— Problem details —
Report back every line below that carries the word "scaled".

— Exercise data —
--- START ---
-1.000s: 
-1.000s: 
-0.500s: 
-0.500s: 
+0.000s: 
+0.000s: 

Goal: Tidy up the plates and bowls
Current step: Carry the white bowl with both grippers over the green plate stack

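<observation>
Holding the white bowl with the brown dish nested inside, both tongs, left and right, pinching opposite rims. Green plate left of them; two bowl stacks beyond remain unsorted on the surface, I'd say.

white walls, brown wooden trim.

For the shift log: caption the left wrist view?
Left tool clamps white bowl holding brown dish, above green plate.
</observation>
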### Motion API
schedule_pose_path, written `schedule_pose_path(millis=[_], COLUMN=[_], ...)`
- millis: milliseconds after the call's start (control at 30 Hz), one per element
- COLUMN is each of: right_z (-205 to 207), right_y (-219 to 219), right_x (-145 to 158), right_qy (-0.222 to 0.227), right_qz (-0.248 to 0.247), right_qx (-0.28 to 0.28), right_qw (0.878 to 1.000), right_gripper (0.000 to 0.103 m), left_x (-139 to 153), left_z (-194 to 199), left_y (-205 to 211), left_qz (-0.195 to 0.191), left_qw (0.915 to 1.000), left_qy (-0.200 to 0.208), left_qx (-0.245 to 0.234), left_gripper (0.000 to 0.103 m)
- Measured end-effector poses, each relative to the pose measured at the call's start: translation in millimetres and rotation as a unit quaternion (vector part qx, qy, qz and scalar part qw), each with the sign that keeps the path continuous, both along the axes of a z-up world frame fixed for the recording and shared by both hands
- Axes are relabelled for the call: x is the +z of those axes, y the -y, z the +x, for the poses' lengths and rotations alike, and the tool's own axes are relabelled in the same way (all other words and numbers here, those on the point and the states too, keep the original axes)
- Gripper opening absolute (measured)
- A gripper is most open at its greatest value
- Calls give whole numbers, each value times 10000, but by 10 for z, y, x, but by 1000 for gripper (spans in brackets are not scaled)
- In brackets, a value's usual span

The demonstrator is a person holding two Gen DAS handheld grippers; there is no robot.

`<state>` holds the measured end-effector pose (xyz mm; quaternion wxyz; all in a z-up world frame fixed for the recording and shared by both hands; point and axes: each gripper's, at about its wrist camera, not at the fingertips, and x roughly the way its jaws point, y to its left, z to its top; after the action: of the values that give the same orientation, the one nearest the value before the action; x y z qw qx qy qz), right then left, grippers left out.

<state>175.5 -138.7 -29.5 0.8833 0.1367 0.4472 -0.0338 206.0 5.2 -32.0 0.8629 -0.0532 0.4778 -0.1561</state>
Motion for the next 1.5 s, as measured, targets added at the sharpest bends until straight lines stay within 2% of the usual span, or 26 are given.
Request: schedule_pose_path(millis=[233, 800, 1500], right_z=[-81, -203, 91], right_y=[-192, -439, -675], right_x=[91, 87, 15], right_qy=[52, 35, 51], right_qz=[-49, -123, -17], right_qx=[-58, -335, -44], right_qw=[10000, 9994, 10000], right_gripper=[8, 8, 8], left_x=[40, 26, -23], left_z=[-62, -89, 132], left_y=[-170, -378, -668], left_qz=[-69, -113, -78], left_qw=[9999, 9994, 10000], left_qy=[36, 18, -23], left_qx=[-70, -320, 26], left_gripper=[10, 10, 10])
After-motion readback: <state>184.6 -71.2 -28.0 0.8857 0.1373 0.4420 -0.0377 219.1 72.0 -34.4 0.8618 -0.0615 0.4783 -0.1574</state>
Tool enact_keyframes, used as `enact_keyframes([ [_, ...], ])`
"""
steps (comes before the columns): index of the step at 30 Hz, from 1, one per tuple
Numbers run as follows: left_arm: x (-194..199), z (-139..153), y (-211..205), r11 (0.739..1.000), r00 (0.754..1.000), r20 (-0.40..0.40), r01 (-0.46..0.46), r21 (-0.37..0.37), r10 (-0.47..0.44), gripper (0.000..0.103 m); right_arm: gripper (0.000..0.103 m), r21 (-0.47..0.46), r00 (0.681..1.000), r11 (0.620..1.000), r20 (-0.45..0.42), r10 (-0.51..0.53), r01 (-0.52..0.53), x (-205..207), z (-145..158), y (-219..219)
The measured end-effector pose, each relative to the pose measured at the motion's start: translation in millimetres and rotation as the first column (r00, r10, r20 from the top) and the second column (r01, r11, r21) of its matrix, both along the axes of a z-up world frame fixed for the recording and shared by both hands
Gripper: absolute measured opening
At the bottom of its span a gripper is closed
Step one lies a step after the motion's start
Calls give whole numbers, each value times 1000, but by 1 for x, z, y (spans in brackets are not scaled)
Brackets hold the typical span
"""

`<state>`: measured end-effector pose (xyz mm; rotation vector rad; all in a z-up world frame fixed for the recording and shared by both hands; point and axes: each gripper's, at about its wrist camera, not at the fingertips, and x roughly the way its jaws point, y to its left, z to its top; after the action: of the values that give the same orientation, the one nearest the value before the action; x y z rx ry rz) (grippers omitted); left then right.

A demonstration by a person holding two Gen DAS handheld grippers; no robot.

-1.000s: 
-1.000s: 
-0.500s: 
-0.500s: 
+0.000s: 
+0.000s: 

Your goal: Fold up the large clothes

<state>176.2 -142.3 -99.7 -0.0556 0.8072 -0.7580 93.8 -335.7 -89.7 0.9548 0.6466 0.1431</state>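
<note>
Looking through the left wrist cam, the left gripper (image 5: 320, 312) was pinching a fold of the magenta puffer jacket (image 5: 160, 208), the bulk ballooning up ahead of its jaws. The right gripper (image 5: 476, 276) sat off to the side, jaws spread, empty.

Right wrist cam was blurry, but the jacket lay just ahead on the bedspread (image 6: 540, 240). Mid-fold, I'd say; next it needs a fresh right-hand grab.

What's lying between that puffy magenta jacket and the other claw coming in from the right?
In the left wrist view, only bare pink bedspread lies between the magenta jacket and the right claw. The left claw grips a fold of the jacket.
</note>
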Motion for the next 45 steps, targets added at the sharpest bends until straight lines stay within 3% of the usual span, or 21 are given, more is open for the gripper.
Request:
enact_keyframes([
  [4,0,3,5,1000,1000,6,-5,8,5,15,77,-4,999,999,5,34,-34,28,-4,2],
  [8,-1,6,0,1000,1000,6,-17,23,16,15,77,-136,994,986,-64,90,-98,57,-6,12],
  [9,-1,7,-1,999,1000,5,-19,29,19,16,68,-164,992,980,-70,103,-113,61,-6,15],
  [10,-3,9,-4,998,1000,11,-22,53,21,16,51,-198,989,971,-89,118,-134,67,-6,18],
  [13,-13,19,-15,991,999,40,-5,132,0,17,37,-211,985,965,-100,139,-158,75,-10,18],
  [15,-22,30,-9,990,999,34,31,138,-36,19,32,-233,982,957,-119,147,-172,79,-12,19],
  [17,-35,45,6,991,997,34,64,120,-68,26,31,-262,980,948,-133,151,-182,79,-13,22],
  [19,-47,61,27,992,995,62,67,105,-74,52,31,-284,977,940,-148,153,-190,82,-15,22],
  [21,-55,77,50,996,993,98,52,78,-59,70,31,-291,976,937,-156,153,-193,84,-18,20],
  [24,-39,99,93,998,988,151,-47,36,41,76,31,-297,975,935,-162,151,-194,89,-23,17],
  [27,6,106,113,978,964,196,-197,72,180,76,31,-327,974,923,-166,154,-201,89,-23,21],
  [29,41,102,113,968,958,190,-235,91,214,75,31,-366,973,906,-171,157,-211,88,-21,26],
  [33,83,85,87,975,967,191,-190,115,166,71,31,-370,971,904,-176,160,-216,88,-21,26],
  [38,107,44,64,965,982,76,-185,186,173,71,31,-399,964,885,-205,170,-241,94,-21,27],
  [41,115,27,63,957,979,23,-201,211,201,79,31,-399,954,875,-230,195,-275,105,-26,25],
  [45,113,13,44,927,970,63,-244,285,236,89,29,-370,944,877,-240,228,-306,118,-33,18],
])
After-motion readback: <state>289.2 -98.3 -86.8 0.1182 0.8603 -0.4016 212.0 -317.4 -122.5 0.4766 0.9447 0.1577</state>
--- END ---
— Solution for this task —
- Calls give whole numbers, each value times 10000, but by 10 for z, y, x, but by 1000 for gripper (spans in brackets are not scaled)
Calls give whole numbers, each value times 1000, but by 1 for x, z, y (spans in brackets are not scaled)

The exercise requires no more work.